Kann man Xing mit anderen Apps oder Plattformen (z.B. Salesforce) integrieren? Falls ja, wie?

Eine Integration von XING in anderen Apps oder Plattformen ist möglich. XING bietet hierzu für Drittentwickler eine Schnittstelle an. Die XING-API erweitert somit das bestehende XING-Netzwerk auf neue Kanäle. Selbstverständlich sind wir auch bei der API wie bei XING üblich unseren strikten Prinzipien beim Datenschutz treu geblieben und sichern und verwalten den Zugang auf die Mitgliederdaten entsprechend.

Welche Rolle spielt Social Media in Deutschland? Was unterscheidet den deutschen Markt von unseren europäischen Nachbarn und wie packen deutsche Unternehmen die Social Media Herausforderung an?

Deutschland ist im Vergleich zu anderen Ländern in Europa zurückhaltender in der Nutzung von Social Media. Auch das berufliche Netzwerken steht erst am Anfang. Wenn wir uns Länder wie Großbritannien oder die Niederlande anschauen, stellen wir fest, dass dort 10 bis 15 Prozent Mitglied eines beruflichen sozialen Netzwerks sind: In Deutschland liegt der Anteil erst bei knapp 6 Prozent. Hier besteht also noch viel Aufholbedarf. Gleichzeitig bedeutet das für uns, dass wir hier großartige Wachstumschancen haben. Schließlich gibt es Branchen, die seit Jahren bei XING sehr stark vertreten sind – Finanzen, IT oder Consulting – andere hingegen starten erst jetzt mit ihren Social-Media-Aktivitäten.

Können Sie uns erklären, warum Xing im Vergleich zu den anderen Riesen in Deutschland so erfolgreich ist?

XING ist die klare Nr. 1 unter den professionellen Netzwerken im deutschsprachigen Markt. In dieser Region sind mehr als 6 Millionen Fach- und Führungskräfte angemeldet. In Wirtschaftsmetropolen wie München oder Hamburg ist bereits rund jeder dritte Berufstätige Mitglied. Und XING ist das am aktivsten genutzte berufliche Online-Netzwerk: Hierzulande entfallen 4 von 5 Seitenaufrufen geschäftlicher Netzwerk auf XING. Die hohe Zahl kombiniert mit der überdurchschnittlich starken Aktivität der Mitglieder machen ein erfolgreiches und nützliches Netzwerk aus. Davon profitiert natürlich nicht nur das einzelne Mitglied, sondern auch das Unternehmen, das sich auf XING seiner Zielgruppe präsentiert

Welche Trends sehen Sie momentan in Deutschland? Was klappt in Bezug auf Social Media gut, was weniger?

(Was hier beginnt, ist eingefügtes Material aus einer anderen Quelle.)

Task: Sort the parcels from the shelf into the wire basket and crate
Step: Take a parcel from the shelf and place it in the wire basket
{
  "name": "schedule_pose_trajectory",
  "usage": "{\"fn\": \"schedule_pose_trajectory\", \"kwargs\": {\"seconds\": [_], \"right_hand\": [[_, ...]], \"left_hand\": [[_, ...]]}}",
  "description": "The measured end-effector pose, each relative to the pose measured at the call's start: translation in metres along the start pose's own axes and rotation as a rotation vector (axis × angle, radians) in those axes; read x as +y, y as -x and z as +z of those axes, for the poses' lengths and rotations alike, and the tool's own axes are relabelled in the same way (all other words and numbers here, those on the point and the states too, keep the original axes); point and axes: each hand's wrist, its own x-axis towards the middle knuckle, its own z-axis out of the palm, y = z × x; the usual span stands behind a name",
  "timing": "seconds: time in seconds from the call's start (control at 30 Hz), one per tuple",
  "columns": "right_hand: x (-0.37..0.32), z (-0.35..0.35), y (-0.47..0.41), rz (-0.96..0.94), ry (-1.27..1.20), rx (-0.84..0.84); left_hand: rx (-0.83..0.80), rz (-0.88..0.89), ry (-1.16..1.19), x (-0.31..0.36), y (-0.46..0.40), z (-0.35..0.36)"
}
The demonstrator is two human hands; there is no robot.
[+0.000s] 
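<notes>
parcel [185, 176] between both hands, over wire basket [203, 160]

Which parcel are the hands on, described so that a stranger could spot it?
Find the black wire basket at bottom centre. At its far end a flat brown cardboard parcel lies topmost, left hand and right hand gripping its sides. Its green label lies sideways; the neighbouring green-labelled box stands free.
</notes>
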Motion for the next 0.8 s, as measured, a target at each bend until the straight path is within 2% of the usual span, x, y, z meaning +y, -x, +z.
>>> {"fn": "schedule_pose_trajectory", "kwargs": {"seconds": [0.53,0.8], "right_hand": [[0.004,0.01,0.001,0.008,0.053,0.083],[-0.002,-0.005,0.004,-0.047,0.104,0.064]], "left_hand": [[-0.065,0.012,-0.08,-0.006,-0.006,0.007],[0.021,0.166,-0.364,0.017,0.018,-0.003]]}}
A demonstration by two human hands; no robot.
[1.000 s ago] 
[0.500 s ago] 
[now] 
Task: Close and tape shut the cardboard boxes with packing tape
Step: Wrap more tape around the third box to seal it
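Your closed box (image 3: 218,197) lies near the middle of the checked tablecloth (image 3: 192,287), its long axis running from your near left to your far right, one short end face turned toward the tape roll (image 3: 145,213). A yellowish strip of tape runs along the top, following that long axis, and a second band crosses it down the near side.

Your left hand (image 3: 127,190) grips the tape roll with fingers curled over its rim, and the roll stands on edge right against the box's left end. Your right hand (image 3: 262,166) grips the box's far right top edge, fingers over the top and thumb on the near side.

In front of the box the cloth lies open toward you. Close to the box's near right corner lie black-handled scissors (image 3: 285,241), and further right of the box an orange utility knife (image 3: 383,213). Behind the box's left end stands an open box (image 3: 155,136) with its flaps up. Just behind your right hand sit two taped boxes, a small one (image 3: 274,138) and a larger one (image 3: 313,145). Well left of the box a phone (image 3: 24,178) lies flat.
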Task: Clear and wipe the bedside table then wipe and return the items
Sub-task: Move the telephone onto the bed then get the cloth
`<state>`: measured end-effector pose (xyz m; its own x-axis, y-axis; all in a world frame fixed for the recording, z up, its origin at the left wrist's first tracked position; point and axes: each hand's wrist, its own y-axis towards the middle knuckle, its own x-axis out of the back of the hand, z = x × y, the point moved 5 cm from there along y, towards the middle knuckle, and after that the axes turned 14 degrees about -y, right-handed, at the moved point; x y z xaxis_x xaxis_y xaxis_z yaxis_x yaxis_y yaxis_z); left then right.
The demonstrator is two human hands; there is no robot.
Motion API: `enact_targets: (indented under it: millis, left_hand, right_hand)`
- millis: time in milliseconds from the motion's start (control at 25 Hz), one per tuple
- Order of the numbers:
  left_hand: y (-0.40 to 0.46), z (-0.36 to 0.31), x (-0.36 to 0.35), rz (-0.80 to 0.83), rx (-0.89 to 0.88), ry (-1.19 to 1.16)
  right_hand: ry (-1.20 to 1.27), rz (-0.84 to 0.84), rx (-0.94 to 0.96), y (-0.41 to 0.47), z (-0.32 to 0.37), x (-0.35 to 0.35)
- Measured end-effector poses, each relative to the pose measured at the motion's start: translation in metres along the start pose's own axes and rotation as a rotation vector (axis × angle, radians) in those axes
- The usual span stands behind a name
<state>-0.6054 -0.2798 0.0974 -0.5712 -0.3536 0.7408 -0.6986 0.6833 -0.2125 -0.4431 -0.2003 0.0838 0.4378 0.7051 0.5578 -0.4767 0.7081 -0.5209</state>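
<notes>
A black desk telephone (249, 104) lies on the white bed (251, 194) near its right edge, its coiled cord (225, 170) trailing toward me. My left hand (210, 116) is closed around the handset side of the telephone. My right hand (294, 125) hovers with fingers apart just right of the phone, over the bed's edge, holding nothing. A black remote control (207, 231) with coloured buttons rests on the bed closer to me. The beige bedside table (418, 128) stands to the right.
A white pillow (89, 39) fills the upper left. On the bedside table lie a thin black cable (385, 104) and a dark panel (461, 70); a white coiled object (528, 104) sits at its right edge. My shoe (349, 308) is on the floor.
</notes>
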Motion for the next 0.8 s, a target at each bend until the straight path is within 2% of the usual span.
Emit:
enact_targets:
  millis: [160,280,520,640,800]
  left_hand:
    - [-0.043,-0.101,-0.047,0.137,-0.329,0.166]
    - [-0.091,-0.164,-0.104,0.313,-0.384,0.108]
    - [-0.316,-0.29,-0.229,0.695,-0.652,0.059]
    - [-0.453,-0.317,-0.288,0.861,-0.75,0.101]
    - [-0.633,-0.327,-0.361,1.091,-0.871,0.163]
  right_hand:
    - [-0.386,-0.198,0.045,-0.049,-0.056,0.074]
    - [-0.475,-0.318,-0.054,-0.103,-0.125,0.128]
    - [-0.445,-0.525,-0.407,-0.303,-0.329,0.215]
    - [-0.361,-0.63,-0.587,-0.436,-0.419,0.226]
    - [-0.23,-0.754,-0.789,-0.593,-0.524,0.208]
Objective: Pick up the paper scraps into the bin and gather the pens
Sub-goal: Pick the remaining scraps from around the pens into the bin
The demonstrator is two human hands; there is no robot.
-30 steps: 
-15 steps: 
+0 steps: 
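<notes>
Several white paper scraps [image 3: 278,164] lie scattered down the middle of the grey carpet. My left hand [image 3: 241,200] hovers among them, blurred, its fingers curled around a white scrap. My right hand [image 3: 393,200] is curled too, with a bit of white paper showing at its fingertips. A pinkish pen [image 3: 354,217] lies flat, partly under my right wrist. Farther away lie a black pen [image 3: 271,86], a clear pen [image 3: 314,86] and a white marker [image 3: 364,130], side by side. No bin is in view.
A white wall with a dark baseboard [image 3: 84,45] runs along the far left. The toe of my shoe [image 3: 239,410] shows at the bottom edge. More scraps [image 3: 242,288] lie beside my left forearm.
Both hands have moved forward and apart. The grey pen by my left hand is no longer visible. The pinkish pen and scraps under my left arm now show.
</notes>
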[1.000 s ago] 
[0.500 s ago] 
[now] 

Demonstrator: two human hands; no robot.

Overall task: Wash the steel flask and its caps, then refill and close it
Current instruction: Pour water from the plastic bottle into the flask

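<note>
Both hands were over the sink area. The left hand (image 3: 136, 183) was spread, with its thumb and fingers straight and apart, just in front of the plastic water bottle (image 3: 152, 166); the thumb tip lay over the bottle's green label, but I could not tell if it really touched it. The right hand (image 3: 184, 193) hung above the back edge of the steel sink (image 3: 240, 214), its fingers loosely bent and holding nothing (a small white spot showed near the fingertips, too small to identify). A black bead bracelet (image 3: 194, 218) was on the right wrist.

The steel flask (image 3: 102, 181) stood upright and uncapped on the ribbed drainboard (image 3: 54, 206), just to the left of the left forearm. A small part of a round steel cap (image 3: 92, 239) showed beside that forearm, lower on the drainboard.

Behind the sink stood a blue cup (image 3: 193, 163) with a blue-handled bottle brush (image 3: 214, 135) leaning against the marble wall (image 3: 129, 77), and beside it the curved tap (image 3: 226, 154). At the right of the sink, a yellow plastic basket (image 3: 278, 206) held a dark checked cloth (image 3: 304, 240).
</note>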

Bereits jetzt sind dreiviertel aller Internetnutzer in Deutschland in sozialen Medien aktiv. Die Durchdringung wird sicherlich in den nächsten Jahren noch weiter steigen. Für jedes Unternehmen bedeutet dies, dass sie sich jetzt gegenüber sozialen Medien öffnen müssen, sollten sie dies bislang noch nicht getan haben. Gerade die nachrückende neue Generation – die sogenannte Generation Y – hat sehr viel Einfluss auf den Bereich Social Media. Die Art und Weise Konsumenten, aber auch neue Mitarbeiter anzusprechen, erlebt einen Umbruch und die Unternehmen müssen sich darauf einstellen. Beispielsweise bildet der Dialog über XING, Twitter oder Facebook gerade für die jüngere Generation immer öfter die erste Anlaufstelle. Wer sich jetzt dieser Entwicklung gegenüber verschließt, wird es künftig schwer haben.

In Bezug auf Social Media, wie sieht für Sie die Zukunft aus?

Social Media hat sich in den vergangenen Jahren so rasant wie kein anderes Medium entwickelt. Dabei war dies jedoch erst der Anfang. Ich bin überzeugt, dass wir künftig noch auf Anwendungsfälle treffen werden, an die wir heute noch gar nicht gedacht haben – etwa, weil derzeit die technischen Möglichkeiten fehlen oder die Bedürfnisse der Menschen sich wandeln werden. Gleichermaßen wird Social Media im professionellen Bereich sicherlich eine noch größere Rolle einnehmen – ein Feld, auf das XING sich fokussiert.

Was steht bei Xing als nächstes auf der Agenda?

Wir möchten unseren Mitgliedern – Einzelpersonen sowie Unternehmen – bestmöglich in ihrem beruflichen Alltag unterstützen. Hierzu arbeiten wir laufend am Ausbau sowie der gänzlichen Neuentwicklung von Produkten und Features, so wollen wir im Laufe des nächsten Jahres den Service für unsere Premium-Mitglieder erweitern und Unternehmen die Möglichkeit schaffen, sich als Arbeitgeber noch besser und präsenter auf XING zu positionieren. Das sind nur einige Beispiele. Auch im mobilen Bereich wird sich künftig noch einiges tun, schließlich erfolgen mittlerweile bereits rund ein Drittel aller Zugriffe auf XING über Tablets und Smartphones.